Conforme reforça o dr. Eduardo Jorge, a Organização Mundial de Saúde (OMS) fez novas recomendações em documento divulgado nos últimos dias, indicando a utilização de máscara para todos os adolescentes acima de doze anos; e para crianças entre seis e onze anos que residam em região com intensidade elevada de transmissão da Covid-19 – como o Brasil – ou tenham interação com pessoas do grupo de risco.
Para crianças acima dos dois anos e abaixo dois seis, a publicação indica o uso nos casos em que a criança ou seus contactantes estejam expostos a situações de risco e que a criança demonstre capacidade para o uso correto, sempre com a supervisão de um adulto.
“O entendimento geral é que abaixo dos dois anos há risco de sufocamento, por isso, é preferível não utilizar a máscara. Com bom senso, o pediatra deverá individualizar essas indicações, de acordo com o desenvolvimento de cada paciente”, explica.
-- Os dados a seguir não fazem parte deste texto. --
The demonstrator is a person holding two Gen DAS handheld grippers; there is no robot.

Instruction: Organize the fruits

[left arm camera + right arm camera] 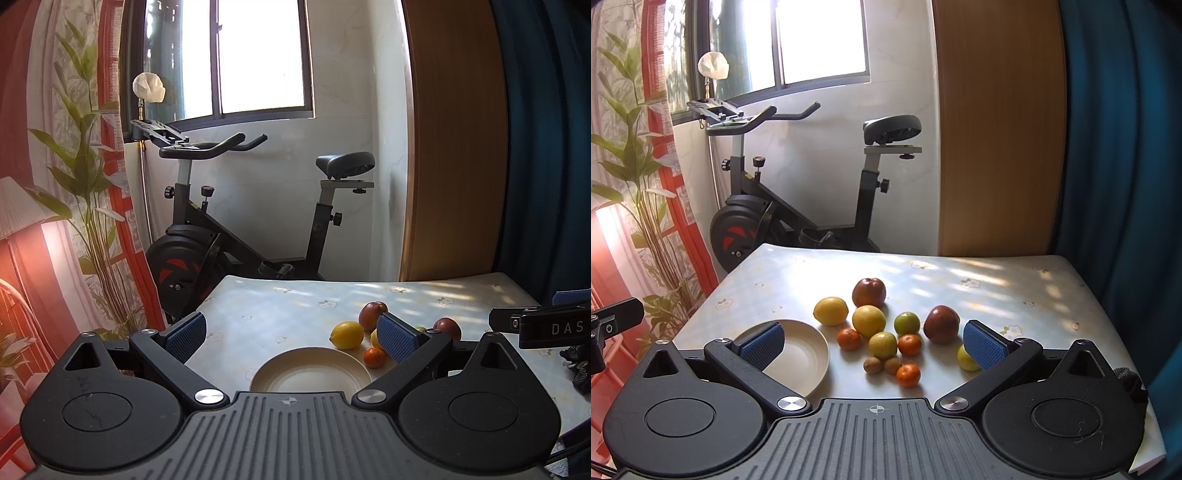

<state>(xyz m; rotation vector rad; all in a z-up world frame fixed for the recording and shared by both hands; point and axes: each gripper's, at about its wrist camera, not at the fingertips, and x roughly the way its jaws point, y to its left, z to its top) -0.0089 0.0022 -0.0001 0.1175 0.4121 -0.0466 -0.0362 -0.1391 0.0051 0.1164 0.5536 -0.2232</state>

PREJUÍZOS PARA A INFÂNCIA – Em contraponto ao risco de contágio da Covid-19, conforme destaca o representante da SBP, também é preciso admitir que a ausência do ambiente escolar e do convívio com a comunidade são elementos prejudiciais ao bem-estar e desenvolvimento da população pediátrica, sobretudo para os indivíduos que pertencem às camadas menos privilegiadas da sociedade.
“A segurança alimentar é um tópico que nos preocupa, ainda mais em tempos de recessão econômica. Muitas famílias contam com a merenda como complemento da alimentação da criança”, destaca. Além disso, segundo informa, em tempo integral fora da escola, aumentam expressivamente os riscos de gravidez na adolescência, assim como de violências e abusos de várias espécies e uso de drogas.
“Podemos incluir ainda o perigo de elevarmos a evasão escolar, realidade já bastante comum no Brasil. Em resumo, com as escolas fechadas, todas essas vulnerabilidades são amplificadas e as crianças ficam bastante desamparadas. Por isso, os gestores públicos e privados precisam ter uma visão integral do problema, que não se resume a questão do contágio”, salienta.
DIFERENÇAS SOCIAIS – De acordo com o dr. Eduardo Jorge, outro tópico de extrema importância são as diferenças sociais e econômicas existentes entre os estudantes de escolas públicas e privadas. Segundo pondera, a quarentena acentuou as desigualdades há muito verificadas no sistema educacional do Brasil.
“Mesmo que de maneira não ideal, quem está na rede particular manteve a continuidade do aprendizado. Por outro lado, no ensino público, milhares de alunos tiveram o ano letivo completamente paralisado. Muitas famílias não têm acesso à internet e às tecnologias de informática e o Estado ainda não conseguiu suprir essa demanda de forma efetiva”, disse.
De acordo com dados do Fundo das Nações Unidas para a Infância (Unicef), em função da pandemia de Covid-19, cerca de 500 milhões de crianças e adolescentes foram excluídas do sistema educacional, em 2020, ao não serem contempladas pelo ensino à distância (EAD). O número corresponde a um terço da comunidade escolar em todo o mundo.
CIÊNCIA – No entendimento do dr. Eduardo Jorge, nesse momento, o preponderante é utilizar as evidências consensuais entre a comunidade científica para nortear todas as ações de combate à pandemia, sobretudo no retorno às aulas, de maneira segura e planejada.
“Para que a volta às escolas seja realmente benéfica, cada secretaria de educação e saúde, nas esferas municipais e estaduais, precisará desenvolver estratégias baseadas nos apontamentos da ciência. Por isso, sobretudo nesse período em que ainda não existe viabilidade para aulas presenciais, a sugestão é que haja análise crítica das diversas publicações e das possíveis repercussões do retorno às aulas. Seguir as indicações técnicas, adaptadas a cada realidade, é o primeiro passo para vencermos mais essa etapa da pandemia”, conclui o pediatra.